With this in mind, our AI team wanted to test the possibilities of SLMs and edge AI.
To ground our research and development in a real-world context, we used a test use case from a public sector client. Note, this was a proactive internal learning project and not commissioned by the client.
In the scenario, field officers visit rural households to help residents complete national surveys.

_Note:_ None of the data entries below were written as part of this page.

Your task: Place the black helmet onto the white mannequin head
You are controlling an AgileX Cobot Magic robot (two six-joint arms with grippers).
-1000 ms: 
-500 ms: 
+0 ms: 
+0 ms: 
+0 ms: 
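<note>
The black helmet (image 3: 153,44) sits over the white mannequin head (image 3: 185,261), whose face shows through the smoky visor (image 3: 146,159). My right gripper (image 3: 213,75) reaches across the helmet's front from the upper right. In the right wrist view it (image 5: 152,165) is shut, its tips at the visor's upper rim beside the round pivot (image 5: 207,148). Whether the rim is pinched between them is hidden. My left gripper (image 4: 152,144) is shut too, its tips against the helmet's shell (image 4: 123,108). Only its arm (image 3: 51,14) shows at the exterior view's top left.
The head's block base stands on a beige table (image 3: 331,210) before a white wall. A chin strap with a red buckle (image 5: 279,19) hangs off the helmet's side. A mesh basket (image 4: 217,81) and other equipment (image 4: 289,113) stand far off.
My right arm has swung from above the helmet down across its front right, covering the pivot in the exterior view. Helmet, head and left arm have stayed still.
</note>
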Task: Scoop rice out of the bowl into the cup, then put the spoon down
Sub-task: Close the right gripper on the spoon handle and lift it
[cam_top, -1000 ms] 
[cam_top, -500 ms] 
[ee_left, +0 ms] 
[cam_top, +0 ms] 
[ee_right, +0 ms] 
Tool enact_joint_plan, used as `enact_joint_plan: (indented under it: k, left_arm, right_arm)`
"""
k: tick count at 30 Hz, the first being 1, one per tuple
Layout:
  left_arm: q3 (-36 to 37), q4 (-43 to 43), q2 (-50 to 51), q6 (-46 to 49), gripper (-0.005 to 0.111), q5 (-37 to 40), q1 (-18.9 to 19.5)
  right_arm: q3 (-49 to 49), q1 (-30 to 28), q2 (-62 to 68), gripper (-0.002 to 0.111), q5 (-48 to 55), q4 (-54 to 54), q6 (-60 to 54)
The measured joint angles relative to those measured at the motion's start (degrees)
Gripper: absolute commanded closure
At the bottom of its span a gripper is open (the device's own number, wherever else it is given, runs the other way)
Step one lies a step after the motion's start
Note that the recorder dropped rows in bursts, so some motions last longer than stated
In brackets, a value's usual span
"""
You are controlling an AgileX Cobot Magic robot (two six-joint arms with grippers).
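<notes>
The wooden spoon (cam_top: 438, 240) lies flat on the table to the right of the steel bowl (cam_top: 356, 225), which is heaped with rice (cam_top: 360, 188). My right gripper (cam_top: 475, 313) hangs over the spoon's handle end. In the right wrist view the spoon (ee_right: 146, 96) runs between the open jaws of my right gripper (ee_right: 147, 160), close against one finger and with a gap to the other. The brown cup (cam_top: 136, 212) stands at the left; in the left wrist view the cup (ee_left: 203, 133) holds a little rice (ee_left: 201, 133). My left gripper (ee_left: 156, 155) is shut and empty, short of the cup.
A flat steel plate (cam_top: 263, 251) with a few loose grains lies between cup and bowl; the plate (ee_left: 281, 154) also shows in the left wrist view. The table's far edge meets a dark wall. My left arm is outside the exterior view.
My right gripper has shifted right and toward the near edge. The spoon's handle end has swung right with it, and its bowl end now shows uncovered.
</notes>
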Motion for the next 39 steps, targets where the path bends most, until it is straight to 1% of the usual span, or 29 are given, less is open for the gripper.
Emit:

In Wales, recruiting enough bilingual officers to do the job has always been difficult and online translation tools are not always practical due to poor connectivity in remote areas.
The use case provided a realistic operational scenario to explore how Edge AI could support frontline services, not only in this context but across a broader range of government challenges.
Our approach
Designing the user experience
Our multidisciplinary team looked at current Welsh translation tools and noticed the linguistic challenges associated with Welsh-English translation.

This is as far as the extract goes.